In the past two years alone, Princess Diana’s darkest moments have been dramatized on both the silver and big screens – first by Emma Corrin on TV’s The Crown in late 2020, then on film by Kristen Stewart in 2021’s Spencer, in a performance which earned Stewart an Oscar nomination. But the heartbreaking depth of Diana’s battle with bulimia is far from Hollywood fiction, a reality which the late princess wanted others to know before her death at only 36 years old.
In 1995, when BBC interviewer Martin Bashir asked Diana whether reports that she had struggled with the eating disorder were true, she was quick to open up.
“Yes, I did,” she replied. “I had bulimia for a number of years. And that’s like a secret disease. You inflict it upon yourself because your self-esteem is at a low ebb, and you don’t think you’re worthy or valuable. You fill your stomach up four or five times a day—some do it more—and it gives you a feeling of comfort. It’s like having a pair of arms around you, but it’s temporarily, temporary. Then you’re disgusted at the bloatedness of your stomach, and then you bring it all up again.”
Per a November 2020 feature in Vogue, when Bashir asked Diana if she had told anyone else in the royal family about her disorder, she admitted that she hadn’t.
“You have to know that when you have bulimia you’re very ashamed of yourself and you hate yourself—and people think you’re wasting food—so you don’t discuss it with people,” she explained. “The thing about bulimia is your weight always stays the same, whereas with anorexia you visibly shrink. So you can pretend the whole way through. There’s no proof.”
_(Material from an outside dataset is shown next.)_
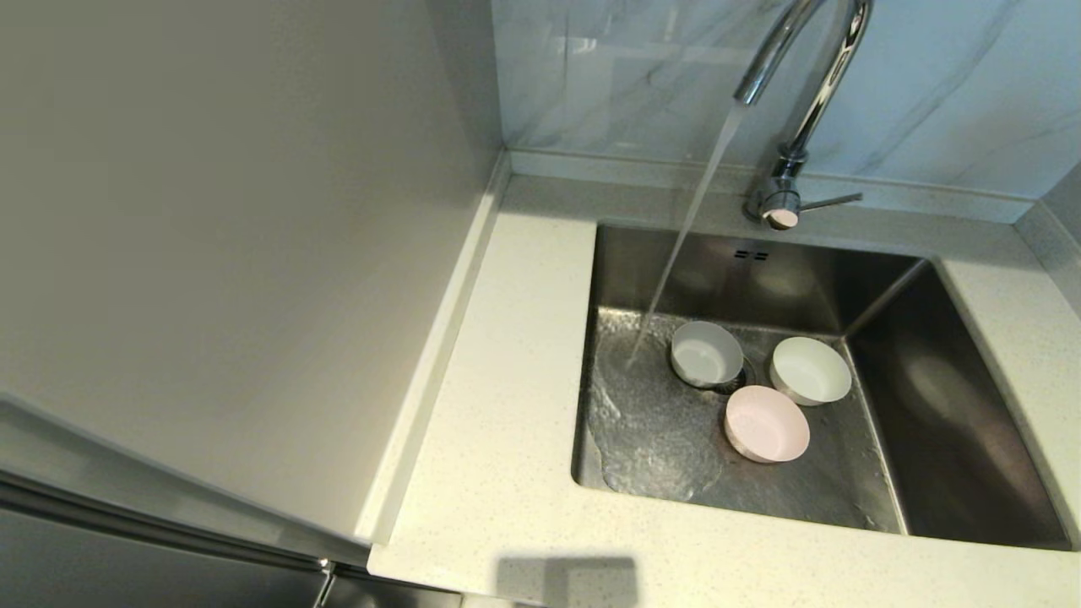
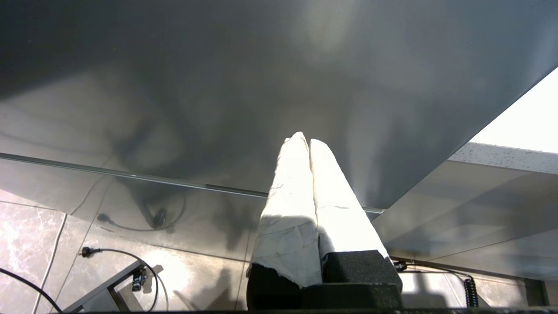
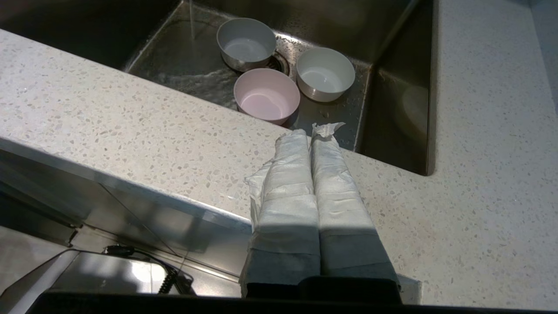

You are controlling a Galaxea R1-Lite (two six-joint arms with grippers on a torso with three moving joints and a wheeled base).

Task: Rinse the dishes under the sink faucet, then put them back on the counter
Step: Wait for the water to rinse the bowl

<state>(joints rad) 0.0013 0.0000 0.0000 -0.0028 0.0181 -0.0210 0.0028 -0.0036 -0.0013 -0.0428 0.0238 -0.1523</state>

At the time, Diana’s confession sparked shock around the world. As explained by Vogue writer Elise Taylor, eating disorders were rarely talked about so openly. The fact that a global superstar had broken that societal barrier “challenged a major societal stigma.”
“For Princess Diana to speak openly about these behaviors and thoughts really shows her strength and her dedication to helping others because it is likely that most people would never have even known she was fighting an eating disorder,” Dr. Kendra Becker, clinical psychologist at Massachusetts General Hospital’s Eating Disorder Clinical and Research Program, told Vogue. “Her example not only de-stigmatizes eating disorders themselves but also sets an example for seeking help and addressing the shame around these behaviors, thoughts, and feelings that allow them to persist.”
Actress Emma Corrin, whose portrayal of Diana helped open viewers’ eyes to Diana’s life behind closed doors, explained to the publication the importance of showing the ugly truth of the disease on screen.
“I was very determined that I didn’t want it just to be alluded to—I didn’t want it just to be a flushing of the toilet or her wiping her mouth,” she said. “I wanted you to see her experiencing it because she was so candid about her struggles with the media, which I think was incredibly ahead of her time.”
According to Vogue, Corrin and the show’s producers worked closely with Beat, a U.K. nonprofit dedicated to eating-disorder awareness, on the storyline.
“When it is something that so many people are experiencing,” said Corrin, “it should be properly represented.”